Conosco l’Accademia dei Georgofili e sono un accanito lettore dei suoi articoli su www.georgofili.info e un affascinato della sua storia. Penso che le giornate studio, i convegni, le mostre ed i dibattiti siano ancora dei mezzi fondamentali per sollecitare e stimolare la curiosità sulle tematiche agricole, qualcosa in più forse andrebbe fatto, in merito al conferimento di borse di studio e/o di ricerca a giovani talentuosi oppure per l’approfondimento di specifiche tematiche.

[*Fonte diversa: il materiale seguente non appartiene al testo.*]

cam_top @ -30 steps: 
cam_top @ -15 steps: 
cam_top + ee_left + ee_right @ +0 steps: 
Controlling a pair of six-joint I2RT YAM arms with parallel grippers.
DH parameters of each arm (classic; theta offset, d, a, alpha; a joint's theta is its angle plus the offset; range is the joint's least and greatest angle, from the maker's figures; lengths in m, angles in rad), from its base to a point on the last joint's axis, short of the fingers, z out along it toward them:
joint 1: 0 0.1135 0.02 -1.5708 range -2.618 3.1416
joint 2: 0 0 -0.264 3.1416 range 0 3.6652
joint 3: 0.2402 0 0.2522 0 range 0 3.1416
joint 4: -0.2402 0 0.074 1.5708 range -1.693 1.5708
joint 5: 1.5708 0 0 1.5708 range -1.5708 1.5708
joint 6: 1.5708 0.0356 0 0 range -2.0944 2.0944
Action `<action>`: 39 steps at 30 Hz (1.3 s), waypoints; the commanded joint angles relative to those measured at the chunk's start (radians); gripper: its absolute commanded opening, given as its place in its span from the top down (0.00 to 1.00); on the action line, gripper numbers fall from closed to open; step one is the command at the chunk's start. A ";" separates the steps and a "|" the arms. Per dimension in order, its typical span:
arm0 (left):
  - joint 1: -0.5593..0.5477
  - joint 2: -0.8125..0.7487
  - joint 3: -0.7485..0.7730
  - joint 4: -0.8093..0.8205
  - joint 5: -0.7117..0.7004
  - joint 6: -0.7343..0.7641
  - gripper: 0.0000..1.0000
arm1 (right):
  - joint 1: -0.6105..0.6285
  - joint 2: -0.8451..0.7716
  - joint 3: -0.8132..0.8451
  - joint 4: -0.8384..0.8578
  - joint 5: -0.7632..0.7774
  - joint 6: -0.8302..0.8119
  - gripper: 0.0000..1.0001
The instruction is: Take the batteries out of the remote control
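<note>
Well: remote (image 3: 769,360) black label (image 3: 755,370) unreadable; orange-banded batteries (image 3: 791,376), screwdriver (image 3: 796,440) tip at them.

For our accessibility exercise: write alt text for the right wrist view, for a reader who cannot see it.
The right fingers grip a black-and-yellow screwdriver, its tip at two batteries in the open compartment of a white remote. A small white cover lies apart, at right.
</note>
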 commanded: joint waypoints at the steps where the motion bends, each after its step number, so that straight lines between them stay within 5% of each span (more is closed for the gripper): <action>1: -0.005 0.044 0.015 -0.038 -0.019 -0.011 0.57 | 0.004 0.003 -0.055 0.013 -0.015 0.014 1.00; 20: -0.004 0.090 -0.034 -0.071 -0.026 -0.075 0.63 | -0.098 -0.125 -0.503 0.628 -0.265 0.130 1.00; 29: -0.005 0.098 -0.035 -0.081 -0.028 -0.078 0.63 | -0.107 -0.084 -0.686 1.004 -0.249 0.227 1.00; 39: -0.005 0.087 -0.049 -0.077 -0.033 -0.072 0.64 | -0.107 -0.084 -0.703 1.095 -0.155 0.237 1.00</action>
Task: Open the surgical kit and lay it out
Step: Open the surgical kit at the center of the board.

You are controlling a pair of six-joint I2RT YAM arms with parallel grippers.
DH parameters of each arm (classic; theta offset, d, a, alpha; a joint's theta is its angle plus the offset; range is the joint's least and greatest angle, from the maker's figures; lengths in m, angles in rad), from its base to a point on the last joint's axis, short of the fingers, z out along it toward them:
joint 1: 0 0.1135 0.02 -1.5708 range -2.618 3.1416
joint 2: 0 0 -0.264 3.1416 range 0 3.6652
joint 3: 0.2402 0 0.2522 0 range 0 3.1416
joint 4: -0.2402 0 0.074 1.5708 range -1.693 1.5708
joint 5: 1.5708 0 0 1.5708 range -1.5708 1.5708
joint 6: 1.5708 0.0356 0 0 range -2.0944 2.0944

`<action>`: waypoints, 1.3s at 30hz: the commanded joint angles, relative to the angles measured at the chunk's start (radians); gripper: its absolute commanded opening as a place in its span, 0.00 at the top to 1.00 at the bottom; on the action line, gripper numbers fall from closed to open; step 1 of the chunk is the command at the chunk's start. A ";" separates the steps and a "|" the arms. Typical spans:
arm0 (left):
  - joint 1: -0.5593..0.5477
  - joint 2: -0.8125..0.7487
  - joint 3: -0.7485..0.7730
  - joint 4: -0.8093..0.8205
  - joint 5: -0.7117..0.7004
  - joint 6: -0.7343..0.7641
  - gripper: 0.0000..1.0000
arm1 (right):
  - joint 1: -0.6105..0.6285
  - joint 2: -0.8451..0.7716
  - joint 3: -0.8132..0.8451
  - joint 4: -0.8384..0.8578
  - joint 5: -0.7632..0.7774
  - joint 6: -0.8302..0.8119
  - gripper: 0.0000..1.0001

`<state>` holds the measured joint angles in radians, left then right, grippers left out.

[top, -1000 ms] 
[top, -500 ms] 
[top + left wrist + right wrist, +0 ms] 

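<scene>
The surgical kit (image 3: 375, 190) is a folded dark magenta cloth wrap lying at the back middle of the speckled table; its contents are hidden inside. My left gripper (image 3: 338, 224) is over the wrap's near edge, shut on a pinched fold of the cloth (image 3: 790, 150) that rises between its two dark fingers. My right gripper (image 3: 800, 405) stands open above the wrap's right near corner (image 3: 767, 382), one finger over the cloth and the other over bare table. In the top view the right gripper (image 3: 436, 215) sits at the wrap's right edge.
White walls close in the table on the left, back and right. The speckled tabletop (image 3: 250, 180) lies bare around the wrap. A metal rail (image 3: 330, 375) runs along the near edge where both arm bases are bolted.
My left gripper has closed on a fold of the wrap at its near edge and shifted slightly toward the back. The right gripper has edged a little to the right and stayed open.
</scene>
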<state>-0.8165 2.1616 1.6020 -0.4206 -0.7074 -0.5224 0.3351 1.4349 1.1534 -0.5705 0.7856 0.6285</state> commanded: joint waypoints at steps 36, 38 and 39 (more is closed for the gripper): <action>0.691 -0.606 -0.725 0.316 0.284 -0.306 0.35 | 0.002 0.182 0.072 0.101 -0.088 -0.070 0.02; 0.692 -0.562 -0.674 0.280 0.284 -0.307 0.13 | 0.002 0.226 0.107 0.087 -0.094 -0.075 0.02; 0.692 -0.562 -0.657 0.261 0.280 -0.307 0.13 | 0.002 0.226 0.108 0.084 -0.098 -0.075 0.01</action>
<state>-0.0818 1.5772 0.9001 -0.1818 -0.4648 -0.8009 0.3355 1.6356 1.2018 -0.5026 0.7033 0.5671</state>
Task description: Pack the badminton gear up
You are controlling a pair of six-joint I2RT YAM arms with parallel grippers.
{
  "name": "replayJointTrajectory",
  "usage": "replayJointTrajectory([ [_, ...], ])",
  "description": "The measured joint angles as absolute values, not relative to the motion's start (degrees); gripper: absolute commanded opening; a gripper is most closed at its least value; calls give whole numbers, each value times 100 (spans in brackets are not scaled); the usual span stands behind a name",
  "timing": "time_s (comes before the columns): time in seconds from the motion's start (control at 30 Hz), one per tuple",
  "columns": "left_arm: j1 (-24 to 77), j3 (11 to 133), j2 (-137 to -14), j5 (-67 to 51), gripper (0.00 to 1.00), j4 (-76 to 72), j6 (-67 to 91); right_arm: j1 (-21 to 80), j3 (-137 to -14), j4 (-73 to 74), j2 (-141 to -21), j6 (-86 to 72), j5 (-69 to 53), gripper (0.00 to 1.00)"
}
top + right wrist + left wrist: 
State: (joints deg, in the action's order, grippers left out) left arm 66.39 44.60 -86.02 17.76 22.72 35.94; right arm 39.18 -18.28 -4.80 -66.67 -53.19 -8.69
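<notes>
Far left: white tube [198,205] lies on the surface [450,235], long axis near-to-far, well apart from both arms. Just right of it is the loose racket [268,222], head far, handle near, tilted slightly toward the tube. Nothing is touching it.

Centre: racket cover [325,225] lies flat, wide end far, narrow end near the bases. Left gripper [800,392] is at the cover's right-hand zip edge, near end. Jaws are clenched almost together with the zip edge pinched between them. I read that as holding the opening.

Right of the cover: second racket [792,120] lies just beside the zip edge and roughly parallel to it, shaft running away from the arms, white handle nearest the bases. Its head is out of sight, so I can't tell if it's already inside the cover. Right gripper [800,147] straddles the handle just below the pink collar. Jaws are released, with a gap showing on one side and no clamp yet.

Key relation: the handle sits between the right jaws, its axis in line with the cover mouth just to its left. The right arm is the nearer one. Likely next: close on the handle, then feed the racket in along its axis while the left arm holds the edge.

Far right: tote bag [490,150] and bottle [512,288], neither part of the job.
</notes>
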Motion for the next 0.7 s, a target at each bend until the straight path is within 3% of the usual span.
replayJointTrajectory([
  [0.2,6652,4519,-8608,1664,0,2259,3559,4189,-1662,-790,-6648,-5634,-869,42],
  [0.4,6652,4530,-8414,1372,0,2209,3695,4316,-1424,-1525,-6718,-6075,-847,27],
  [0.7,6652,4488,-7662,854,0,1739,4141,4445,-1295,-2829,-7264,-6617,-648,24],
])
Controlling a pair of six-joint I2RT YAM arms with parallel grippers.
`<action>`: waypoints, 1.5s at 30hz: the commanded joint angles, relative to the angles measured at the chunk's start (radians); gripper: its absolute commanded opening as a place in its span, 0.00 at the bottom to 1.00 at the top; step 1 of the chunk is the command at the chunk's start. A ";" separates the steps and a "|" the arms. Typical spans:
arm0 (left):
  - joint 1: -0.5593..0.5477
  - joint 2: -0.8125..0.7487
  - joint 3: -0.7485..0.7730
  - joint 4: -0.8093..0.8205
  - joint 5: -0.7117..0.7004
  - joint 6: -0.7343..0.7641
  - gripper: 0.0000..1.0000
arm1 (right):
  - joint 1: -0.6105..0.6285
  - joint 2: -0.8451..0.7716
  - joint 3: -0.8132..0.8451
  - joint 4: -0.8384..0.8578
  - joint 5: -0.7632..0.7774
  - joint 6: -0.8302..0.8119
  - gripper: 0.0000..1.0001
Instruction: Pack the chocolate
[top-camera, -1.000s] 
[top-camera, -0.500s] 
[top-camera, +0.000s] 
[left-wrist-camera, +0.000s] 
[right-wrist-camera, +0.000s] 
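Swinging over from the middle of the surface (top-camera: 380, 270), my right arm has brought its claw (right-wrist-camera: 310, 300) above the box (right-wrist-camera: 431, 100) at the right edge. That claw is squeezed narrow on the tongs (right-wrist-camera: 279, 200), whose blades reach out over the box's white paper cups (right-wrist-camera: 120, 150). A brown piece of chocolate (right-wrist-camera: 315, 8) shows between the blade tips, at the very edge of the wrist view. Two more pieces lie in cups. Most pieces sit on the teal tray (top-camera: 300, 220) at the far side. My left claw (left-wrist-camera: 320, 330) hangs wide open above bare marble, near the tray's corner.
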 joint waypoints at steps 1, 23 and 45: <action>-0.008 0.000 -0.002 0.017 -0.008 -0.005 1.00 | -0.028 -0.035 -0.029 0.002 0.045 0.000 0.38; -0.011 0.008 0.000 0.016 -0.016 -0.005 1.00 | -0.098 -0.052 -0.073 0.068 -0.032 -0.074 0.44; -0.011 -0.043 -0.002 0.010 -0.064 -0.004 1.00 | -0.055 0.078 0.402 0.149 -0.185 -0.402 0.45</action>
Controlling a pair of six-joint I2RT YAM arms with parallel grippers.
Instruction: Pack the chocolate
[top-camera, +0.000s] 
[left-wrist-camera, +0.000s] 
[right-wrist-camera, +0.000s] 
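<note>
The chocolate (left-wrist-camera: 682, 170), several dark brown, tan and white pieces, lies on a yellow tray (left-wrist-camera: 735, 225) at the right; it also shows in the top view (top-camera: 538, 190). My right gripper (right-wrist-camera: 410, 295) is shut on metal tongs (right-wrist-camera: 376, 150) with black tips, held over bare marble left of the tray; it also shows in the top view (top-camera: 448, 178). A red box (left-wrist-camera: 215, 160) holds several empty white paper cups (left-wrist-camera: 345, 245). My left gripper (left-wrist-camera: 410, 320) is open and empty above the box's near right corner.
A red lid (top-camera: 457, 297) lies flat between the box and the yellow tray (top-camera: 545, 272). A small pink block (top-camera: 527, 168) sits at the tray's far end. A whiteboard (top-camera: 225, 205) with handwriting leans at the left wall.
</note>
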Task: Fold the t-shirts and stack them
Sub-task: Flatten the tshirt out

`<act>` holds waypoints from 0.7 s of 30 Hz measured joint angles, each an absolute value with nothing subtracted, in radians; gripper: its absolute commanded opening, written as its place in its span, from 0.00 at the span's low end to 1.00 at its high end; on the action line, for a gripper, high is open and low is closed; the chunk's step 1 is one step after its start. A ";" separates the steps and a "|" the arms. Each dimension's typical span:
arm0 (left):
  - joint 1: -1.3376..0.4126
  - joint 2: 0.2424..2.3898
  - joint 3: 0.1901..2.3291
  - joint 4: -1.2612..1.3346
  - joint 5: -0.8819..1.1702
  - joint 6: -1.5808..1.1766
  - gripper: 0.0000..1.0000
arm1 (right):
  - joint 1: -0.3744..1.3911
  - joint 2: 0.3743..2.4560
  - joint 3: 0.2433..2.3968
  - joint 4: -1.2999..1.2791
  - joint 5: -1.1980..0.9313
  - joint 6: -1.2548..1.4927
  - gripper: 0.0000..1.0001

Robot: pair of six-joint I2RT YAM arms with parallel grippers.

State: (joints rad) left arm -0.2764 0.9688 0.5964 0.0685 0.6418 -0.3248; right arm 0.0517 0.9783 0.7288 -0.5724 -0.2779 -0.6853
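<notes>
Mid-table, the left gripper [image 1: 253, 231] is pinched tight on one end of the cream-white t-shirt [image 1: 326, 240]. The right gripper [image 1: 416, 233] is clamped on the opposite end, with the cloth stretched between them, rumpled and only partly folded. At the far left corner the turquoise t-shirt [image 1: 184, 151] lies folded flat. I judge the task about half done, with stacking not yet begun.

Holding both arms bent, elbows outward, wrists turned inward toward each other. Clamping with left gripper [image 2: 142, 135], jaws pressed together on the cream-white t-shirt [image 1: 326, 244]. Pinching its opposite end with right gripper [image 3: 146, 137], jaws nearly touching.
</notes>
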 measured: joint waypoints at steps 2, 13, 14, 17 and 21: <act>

Nell’immediato e nel prossimo futuro uno dei vari compiti affidati all’agricoltura è quello di sfamare una popolazione mondiale che è proiettata a crescere fino a 9 miliardi di persone entro il 2050. Saranno dunque richieste innovazioni scientifiche e tecnologiche atte a far fronte a questa crescente richiesta di cibo rispettando, in ogni caso, i principi della sostenibilità ambientale. Nello stesso tempo, la conservazione del paesaggio rurale, l’aspetto sociale e didattico dell’agricoltura dovranno rappresentare ancora i presupposti sui quali il mondo agricolo si basa.

Commenti

  1. stefano.mancuso@unifi.it Dice: giugno 5, 2015 at 9:28 am

    Caro Claudio,

    il vero problema delle coltivazioni extraterrestri non riguarda tanto il suolo su cui far crescere le piante, quanto le condizioni di gravità alterata e l’esposizione ai raggi cosmici. Sebbene, nulla al momento sembri essere un ostacolo insuperabile
    Negli ultimi 50 anni molte ricerche hanno dimostrato l’estrema adattabilità delle piante anche a condizioni extraterrestri, anche in esperimenti lunghi (da seme a seme; alcuni hanno interessato anche molte generaziooni successive).
    Su un piano più pratico se, come studente di laurea magistrale o di PhD, fossi interessato a partecipare a ricerche in condizioni di gravità alterata, ti consiglio calsdamente di applicare per una delle seguenti possibilità offerte dall’ESA:
    1) spin your thesys (presso la sede ESA di Noordwijk; non lontano da dove studi) per esperimenti in ipergravità grazie alla megacentrifuga dell’ESA
    2) Drop your thesys (presso la Drop tower di Brema)
    3) Fly your thesys (presso l’aeroporto di Bordeaux) per esperimenti sui voli parabolici ESA

    • Claudio Cropano Claudio Cropano Dice: giugno 5, 2015 at 10:07 am

      Gentile prof. Mancuso,

      Grazie per il suo commento.
      Infatti, questo lavoro non ha fatto altro che confermare che la coltivazione su suoli lunari e marziani non rappresenta un insormontabile problema. Piuttosto, bisogna capire quanto questi suoli si discostano da quelli effettivamente presenti su Marte e sulla Terra.
      Penso, inoltre che questo tipo di ricerca rappresenti anche uno spin-off per la Terra. Le informazioni raccolte sulla coltivazione di piante in condizioni difficili può essere fonte di conoscenza preziosa, rilevante ed applicabile anche sulla Terra.

      La ringrazio per i consigli, di cui farò tesoro e vorrei aggiungere che sono un accanito lettore dei suoi lavori.
      La prego di continuare a seguire il nostro Blog, il suo contributo sarà preziosissimo.